- TASK DETAILS
Repeat the lines from the line with "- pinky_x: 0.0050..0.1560" to the line with "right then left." in the listing below, keeping both end lines and adding nothing.

SUPPLIED INFORMATION START

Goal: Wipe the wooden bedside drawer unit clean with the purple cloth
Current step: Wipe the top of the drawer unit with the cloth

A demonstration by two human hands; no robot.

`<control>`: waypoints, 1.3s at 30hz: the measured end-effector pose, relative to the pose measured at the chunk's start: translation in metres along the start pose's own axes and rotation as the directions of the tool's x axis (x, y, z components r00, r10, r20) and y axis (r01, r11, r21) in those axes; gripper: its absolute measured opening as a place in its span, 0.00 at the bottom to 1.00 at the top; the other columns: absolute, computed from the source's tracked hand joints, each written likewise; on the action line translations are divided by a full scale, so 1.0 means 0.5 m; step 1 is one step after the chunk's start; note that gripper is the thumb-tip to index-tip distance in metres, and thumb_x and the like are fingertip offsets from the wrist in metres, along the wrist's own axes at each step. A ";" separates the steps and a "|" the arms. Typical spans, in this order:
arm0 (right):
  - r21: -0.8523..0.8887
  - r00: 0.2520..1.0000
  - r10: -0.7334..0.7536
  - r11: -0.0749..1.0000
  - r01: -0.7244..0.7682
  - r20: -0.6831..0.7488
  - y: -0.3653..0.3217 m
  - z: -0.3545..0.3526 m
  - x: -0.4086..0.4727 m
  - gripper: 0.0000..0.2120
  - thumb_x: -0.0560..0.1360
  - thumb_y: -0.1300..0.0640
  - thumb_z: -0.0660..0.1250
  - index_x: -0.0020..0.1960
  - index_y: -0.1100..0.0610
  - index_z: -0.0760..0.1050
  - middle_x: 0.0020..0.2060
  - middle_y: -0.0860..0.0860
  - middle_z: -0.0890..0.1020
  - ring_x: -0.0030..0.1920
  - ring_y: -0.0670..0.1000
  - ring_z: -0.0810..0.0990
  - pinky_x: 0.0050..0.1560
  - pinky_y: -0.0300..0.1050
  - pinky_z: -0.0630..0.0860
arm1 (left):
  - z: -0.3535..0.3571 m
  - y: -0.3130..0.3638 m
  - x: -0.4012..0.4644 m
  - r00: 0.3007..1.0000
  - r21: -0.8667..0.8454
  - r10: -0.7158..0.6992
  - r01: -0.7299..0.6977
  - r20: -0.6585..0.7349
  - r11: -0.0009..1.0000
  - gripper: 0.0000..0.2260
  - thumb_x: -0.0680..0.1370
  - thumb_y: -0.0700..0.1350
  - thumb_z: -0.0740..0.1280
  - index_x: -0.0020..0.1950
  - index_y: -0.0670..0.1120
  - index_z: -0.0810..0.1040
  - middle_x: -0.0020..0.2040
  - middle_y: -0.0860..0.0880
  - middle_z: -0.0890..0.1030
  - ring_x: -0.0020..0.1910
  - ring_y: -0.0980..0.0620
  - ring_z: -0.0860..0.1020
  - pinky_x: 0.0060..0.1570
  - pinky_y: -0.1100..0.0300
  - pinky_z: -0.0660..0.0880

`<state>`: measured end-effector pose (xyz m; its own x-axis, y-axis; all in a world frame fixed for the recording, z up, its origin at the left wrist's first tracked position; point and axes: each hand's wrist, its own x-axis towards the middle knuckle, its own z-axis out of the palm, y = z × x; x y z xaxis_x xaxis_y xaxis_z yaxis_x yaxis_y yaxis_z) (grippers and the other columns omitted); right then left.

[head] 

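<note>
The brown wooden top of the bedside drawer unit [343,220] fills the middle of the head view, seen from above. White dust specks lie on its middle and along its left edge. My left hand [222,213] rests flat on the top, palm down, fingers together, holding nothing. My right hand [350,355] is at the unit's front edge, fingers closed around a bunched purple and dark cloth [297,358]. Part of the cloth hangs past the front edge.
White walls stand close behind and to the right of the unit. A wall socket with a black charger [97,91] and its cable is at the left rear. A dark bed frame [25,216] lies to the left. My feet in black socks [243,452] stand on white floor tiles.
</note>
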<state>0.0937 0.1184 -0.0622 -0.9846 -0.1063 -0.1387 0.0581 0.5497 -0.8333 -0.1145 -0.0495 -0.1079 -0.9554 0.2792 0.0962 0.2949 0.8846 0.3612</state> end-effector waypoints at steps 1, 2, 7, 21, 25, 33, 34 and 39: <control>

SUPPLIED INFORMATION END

- EXPECTED ANSWER
  - pinky_x: 0.0050..0.1560
  - pinky_y: -0.0300..0.1050
  - pinky_z: -0.0630..0.0860
arm1 (left):
  - z: -0.3535..0.3571 m
  - y: -0.3130..0.3638 m
  - x: -0.4012..0.4644 m
  - r00: 0.3007..1.0000
  - r21: -0.8667..0.8454
  - r10: -0.7158..0.6992
  - r01: -0.7299..0.6977
  - r20: -0.6585..0.7349
  - r11: -0.0009..1.0000
  - gripper: 0.0000..0.2260
  - thumb_x: -0.0680..0.1370
  - thumb_y: -0.0700..0.1350
  - thumb_z: -0.0740..0.1280
  - index_x: -0.0020..0.1950
  - index_y: -0.0670..0.1120
  - index_z: -0.0810..0.1040
  - middle_x: -0.0020..0.2040
  - middle_y: -0.0860..0.0880
  - middle_z: -0.0890..0.1030
  - ring_x: -0.0020..0.1910
  - ring_y: -0.0980..0.0620
  - ring_z: -0.0860..0.1020
  - pinky_x: 0.0060..0.1570
  - pinky_y: -0.1100..0.0300
  - pinky_z: -0.0660..0.0880

`<state>`: measured end-effector pose (xyz m; its own x-axis, y-axis; all in a world frame fixed for the recording, z up, its origin at the left wrist's first tracked position; point and axes: each hand's wrist, its own x-axis towards the middle knuckle, its own z-axis out of the palm, y = z × x; x y z xaxis_x xaxis_y xaxis_z yaxis_x yaxis_y yaxis_z) (grippers and the other columns omitted); right then left.

With this output, the exercise is done.